Nathan was lying in bed asleep, his face was an unsettling shade of grey and a fine lace of sweat lay across his forehead. Hazel settled in a chair beside his bed with a look of consternation on her face, she rested her hand against the boy’s cheek and he winced in his sleep. Then she did something rather strange, she leaned over so that her mouth was very close to his ear and she muttered some words before blowing softly through her lips. As if in response Nathan’s mouth parted and from it a thin wisp of bluish smoke crawled up into the air. Hazel’s brow furrowed, she reached into her lumpy bag and brought out a book that seemed far too large to have been able to fit into it. Licking her finger she flicked through the pages until she seemed to find what she was looking for, then she began to read.

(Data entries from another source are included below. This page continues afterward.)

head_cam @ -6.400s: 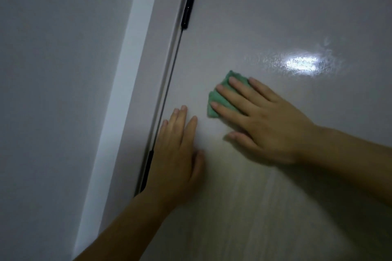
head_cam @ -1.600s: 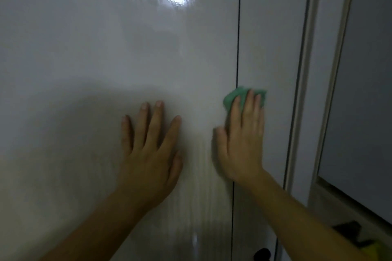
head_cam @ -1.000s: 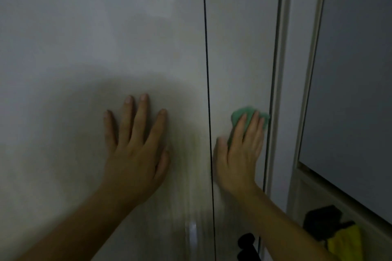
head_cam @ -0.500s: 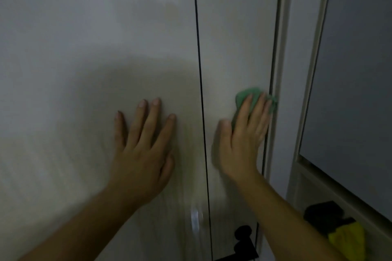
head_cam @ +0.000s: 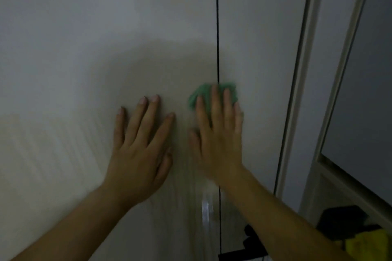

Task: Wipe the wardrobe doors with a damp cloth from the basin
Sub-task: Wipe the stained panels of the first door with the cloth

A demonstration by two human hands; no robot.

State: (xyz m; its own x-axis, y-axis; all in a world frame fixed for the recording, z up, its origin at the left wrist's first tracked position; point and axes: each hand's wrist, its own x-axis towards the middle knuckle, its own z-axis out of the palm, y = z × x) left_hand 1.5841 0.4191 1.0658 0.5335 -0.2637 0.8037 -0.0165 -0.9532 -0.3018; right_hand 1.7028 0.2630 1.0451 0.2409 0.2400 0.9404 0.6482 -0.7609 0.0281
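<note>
Two glossy pale wardrobe doors fill the view, the wide left door (head_cam: 84,70) and the narrower right door (head_cam: 258,48), split by a thin dark seam. My right hand (head_cam: 218,133) lies flat with straight fingers and presses a small green cloth (head_cam: 203,93) against the doors, right across the seam. Most of the cloth is hidden under my fingers. My left hand (head_cam: 140,146) rests flat on the left door beside it, fingers spread, holding nothing.
A pale vertical frame (head_cam: 301,91) borders the right door, with a grey panel (head_cam: 364,91) beyond it. Below that panel an open niche holds something black (head_cam: 339,220) and something yellow (head_cam: 364,243). A black handle (head_cam: 252,241) shows at the bottom by the seam.
My right hand has slid the green cloth leftward from the right door's outer edge onto the seam. My left hand has stayed flat on the left door.
</note>
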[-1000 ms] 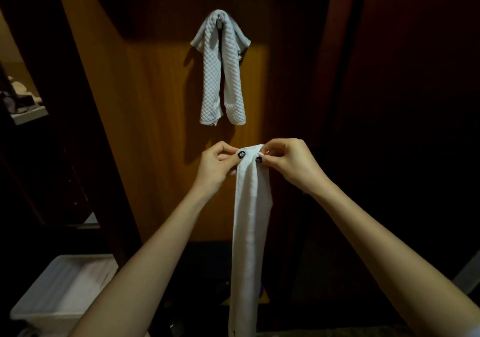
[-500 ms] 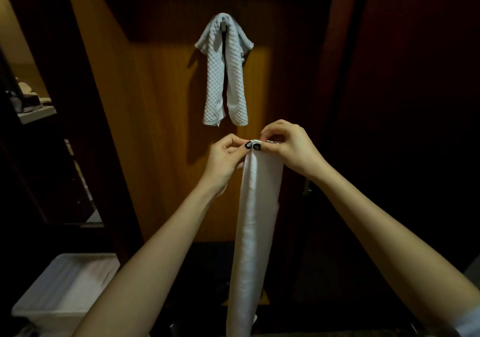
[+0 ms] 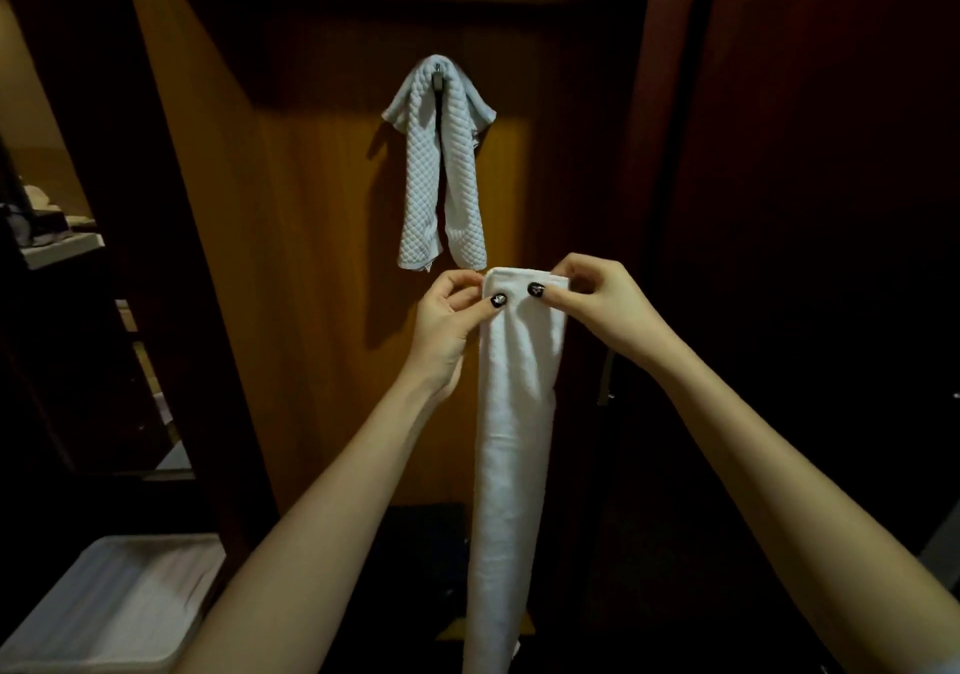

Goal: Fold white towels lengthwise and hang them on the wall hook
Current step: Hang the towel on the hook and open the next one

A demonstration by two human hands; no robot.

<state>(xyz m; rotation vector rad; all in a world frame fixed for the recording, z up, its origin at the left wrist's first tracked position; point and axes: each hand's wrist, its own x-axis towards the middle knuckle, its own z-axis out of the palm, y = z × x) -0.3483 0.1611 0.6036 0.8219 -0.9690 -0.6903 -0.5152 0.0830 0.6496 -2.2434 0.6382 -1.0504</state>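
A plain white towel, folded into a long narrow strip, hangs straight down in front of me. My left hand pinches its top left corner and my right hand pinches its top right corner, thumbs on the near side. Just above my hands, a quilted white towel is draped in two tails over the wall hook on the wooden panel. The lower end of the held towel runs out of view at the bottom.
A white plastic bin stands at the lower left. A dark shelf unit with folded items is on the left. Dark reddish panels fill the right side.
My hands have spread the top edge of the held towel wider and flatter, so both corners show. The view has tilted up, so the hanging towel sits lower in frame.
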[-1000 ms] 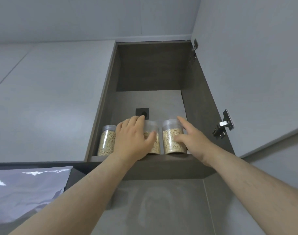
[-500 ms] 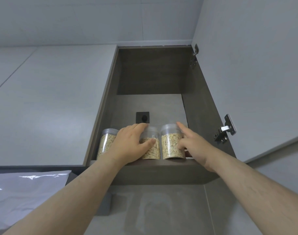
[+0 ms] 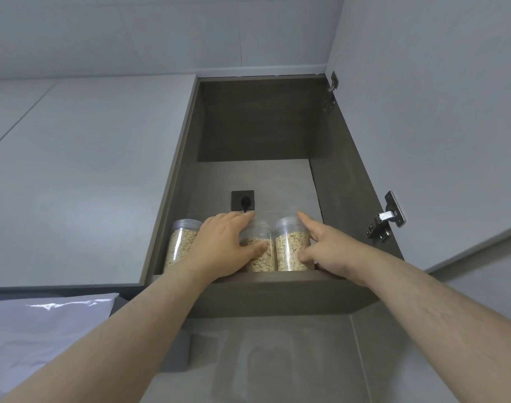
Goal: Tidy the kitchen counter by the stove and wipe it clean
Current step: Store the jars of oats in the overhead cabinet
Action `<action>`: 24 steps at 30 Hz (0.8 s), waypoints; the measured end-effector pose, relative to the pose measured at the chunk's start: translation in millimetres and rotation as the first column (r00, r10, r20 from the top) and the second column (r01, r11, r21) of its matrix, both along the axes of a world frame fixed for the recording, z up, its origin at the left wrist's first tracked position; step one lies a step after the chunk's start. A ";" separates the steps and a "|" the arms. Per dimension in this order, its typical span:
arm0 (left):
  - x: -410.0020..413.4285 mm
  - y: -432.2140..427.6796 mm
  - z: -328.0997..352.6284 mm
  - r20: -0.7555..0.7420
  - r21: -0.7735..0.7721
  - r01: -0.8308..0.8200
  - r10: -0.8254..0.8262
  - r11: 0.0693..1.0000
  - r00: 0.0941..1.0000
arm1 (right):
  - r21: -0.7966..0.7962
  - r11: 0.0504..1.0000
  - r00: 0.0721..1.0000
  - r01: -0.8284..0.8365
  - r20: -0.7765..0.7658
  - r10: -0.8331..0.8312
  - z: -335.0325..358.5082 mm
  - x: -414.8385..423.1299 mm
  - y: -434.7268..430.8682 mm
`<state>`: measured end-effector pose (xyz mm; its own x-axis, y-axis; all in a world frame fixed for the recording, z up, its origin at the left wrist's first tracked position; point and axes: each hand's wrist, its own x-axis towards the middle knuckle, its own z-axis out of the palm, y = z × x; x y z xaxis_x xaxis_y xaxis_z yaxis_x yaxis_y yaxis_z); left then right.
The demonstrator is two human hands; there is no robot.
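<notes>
Plastic jars, clear, oat-filled: left jar [image 3: 181,242], middle jar [image 3: 260,253], right jar [image 3: 290,245], side by side at the front edge of the cabinet shelf [image 3: 277,295].
Axis: all three upright, lids up.
Your left hand [image 3: 222,245]: arm reaching up, fingers curled over the middle jar, thumb across its front.
Your right hand [image 3: 327,251]: arm reaching up, forefinger along the right jar's side, thumb on its front, gripping it.

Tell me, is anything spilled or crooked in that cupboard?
Nothing stands out. The left jar, middle jar and right jar stand upright on the shelf, no oats spilled. The left hand grips the middle jar, the right hand the right jar.
</notes>
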<state>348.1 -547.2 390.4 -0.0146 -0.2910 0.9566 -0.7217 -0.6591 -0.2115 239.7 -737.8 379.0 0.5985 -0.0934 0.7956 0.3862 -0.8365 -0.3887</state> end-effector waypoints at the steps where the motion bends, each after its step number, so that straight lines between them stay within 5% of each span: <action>1: 0.7 -0.1 0.4 0.003 -0.001 -0.008 0.008 1.000 1.000 | -0.028 0.999 1.000 0.028 0.008 -0.028 -0.3 -0.5 0.1; 9: 0.4 1.0 -2.2 -0.002 -0.001 -0.003 0.003 1.000 1.000 | -0.108 0.993 0.997 0.055 0.060 -0.048 -0.3 0.1 -5.7; 13: -2.5 3.6 -9.6 0.057 -0.025 0.106 -0.105 0.994 0.993 | -0.070 0.997 0.974 -0.017 0.226 0.032 -9.7 3.1 -5.6; 17: 0.2 3.6 -15.1 0.163 -0.046 0.098 -0.090 0.994 0.982 | -0.093 0.992 0.925 0.086 0.378 -0.045 -26.7 3.8 1.9; 24: -14.3 11.7 -69.5 0.031 -0.076 0.208 -0.206 0.975 0.978 | -0.173 0.944 0.875 0.280 0.451 -0.177 -95.3 -19.2 7.9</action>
<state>333.8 -535.6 320.9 -0.0885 -0.2034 0.9751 -0.8398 -0.5112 -0.1828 220.5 -729.9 283.7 0.1832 0.0272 0.9827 0.2571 -0.9661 -0.0212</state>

It was dark outside when Debbie appeared at the door of her son’s room, rubbing her eyes sleepily. Hazel was still reading the heavy tome in her lap while Nathan sat propped up sipping at a bowl of warm broth, he was no longer sweating but his face remained slightly ashen.  
“How long was I out for?” asked Debbie  
“Not long, I had some reading to catch up on anyway. Oh and Greg called earlier to say he’ll be home in a couple of hours”  
Debbie looked physically relieved at this news and turned her attention to her son, fussing over him and straightening his blankets, Hazel said a quick goodbye and quietly excused herself.

The night outside was clear and the air had an edge of chill in it. Hazel made her way back down the lane but instead of turning left towards the road that would take her home she turned right down a smaller path that wound past some houses and towards an overgrown meadow beyond which lay the forest. . She walked until the path was no more than a meandering rut half covered by foot high grass. By the light of the full moon she could just make out the looming shape of a ruin, just two ancient sections of wall and a couple of strewn rocks covered in creeping vines. 

When Nathan had woken in a sweat earlier that evening Hazel had given him some of her own medicine, and when he had stopped sweating they began to talk. She asked him about school and his friends and she asked him where they played after class. He said they played in a castle by the dark wood and that just last week he had been a knight of the table and Timothy had been king, Jenny was the queen of course and Anthony and James both played the dragon. That was before they all got sick, but when he got better he planned to usurp the throne and set himself up as king with Kelly as his queen. 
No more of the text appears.